* [WORK ORDER]
Please print exactly the lines from the one containing "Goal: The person" through the last line of the records, and only those. Leave out any pictures.

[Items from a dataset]
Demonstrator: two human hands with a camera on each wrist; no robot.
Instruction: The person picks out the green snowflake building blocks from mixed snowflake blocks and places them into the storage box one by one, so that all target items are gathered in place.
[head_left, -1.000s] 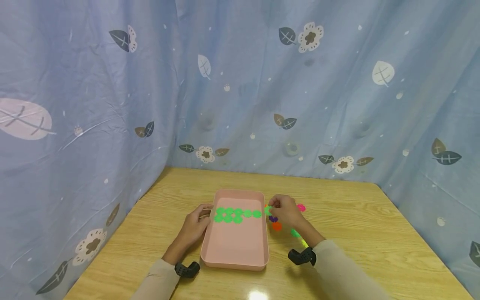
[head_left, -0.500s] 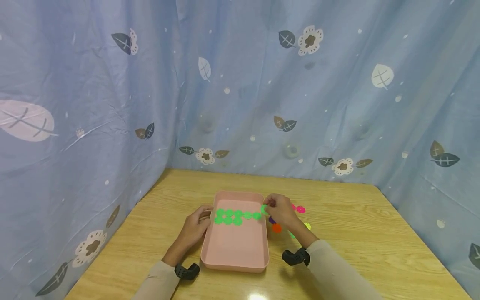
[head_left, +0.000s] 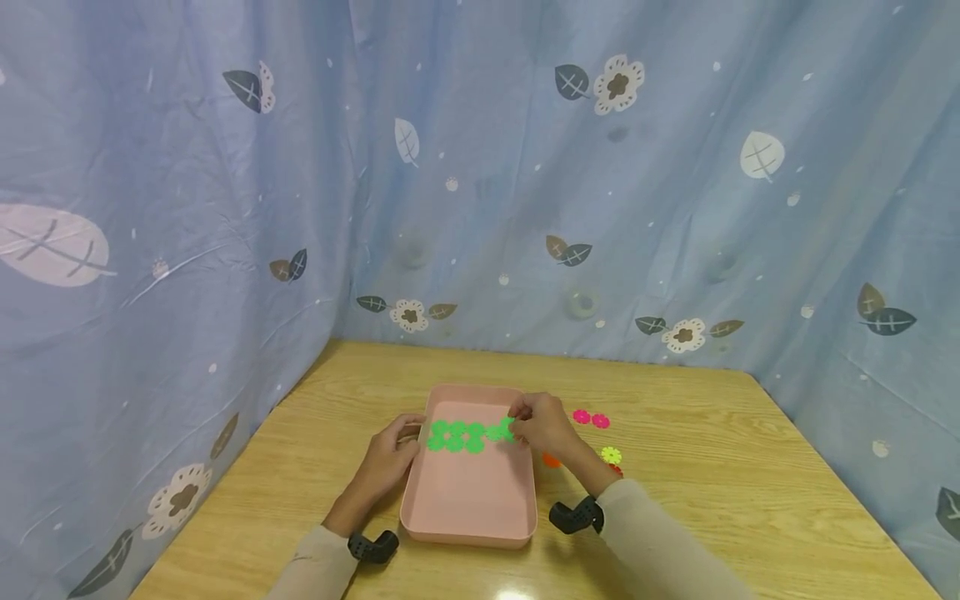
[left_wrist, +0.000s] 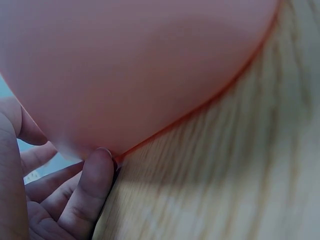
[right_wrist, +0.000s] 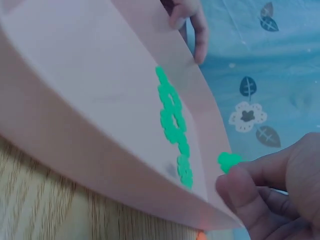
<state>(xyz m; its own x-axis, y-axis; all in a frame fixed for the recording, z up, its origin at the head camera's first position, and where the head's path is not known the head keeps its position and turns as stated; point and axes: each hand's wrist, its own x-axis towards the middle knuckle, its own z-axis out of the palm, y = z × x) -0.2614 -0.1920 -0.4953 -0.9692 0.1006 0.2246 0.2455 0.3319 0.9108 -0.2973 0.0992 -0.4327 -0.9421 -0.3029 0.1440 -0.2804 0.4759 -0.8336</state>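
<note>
My right hand is over the right side of the pink tray, pinching a green flower-shaped piece between thumb and fingers. In the right wrist view this piece is raised above the tray floor. Several matching green flower pieces lie in the tray's far half, in two rows that touch one another. At the tray's left wall, my left hand rests from outside. Its thumb touches the low part of the wall in the left wrist view, and the other fingers reach up near the rim.
Right of the tray on the wooden table lie two pink flower pieces, a yellow one and an orange one. A red piece shows partly behind the right forearm. A blue patterned curtain surrounds the table.
My right hand has moved left with the green flower piece, from beside the tray to over its right side. Pieces on the table have come into view behind it. The left hand stays put.
</note>
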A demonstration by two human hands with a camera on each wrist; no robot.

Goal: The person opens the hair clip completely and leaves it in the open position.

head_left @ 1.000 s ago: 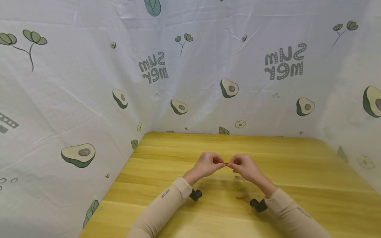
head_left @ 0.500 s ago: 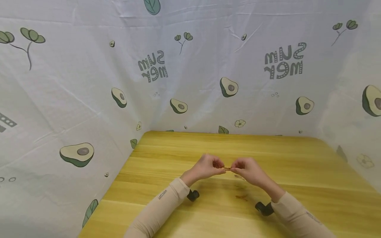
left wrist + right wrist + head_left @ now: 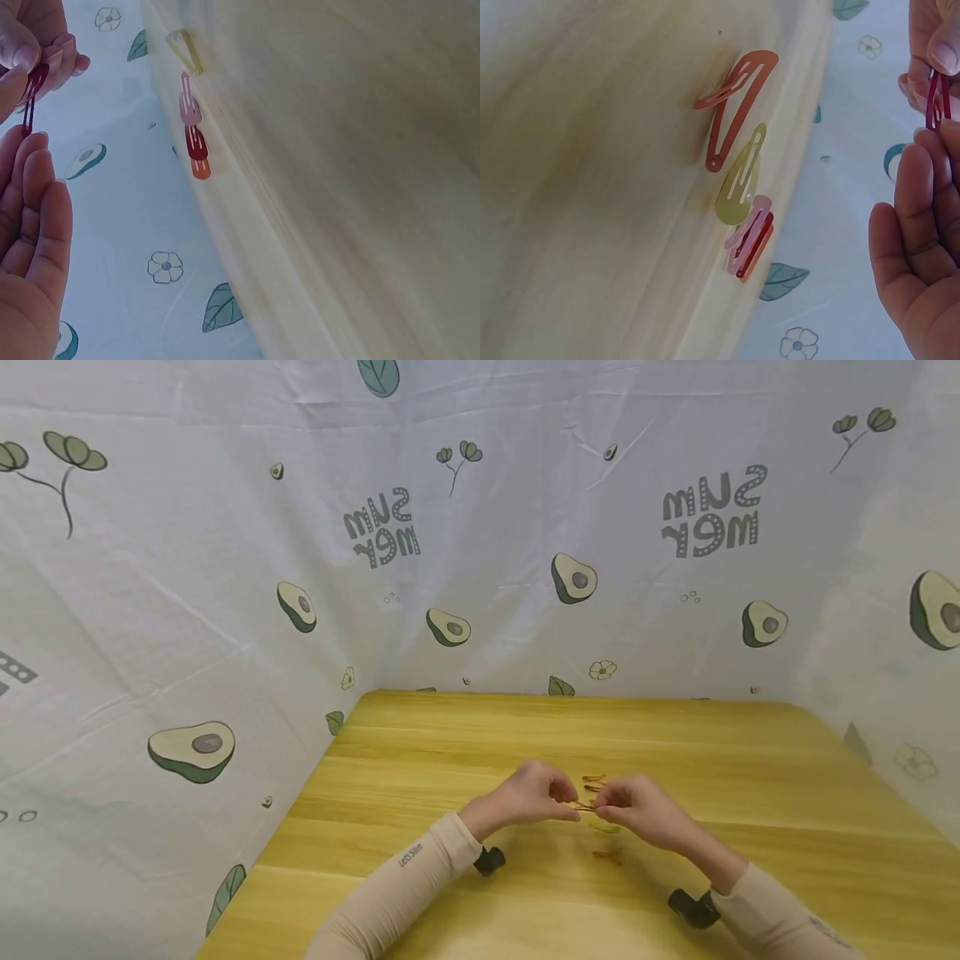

* [RESPONSE AREA]
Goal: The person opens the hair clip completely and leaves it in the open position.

head_left @ 1.000 s ago: 
head_left @ 0.500 s ago: 
left wrist + right wrist + head_left @ now: 

Work on this exercise is now complete.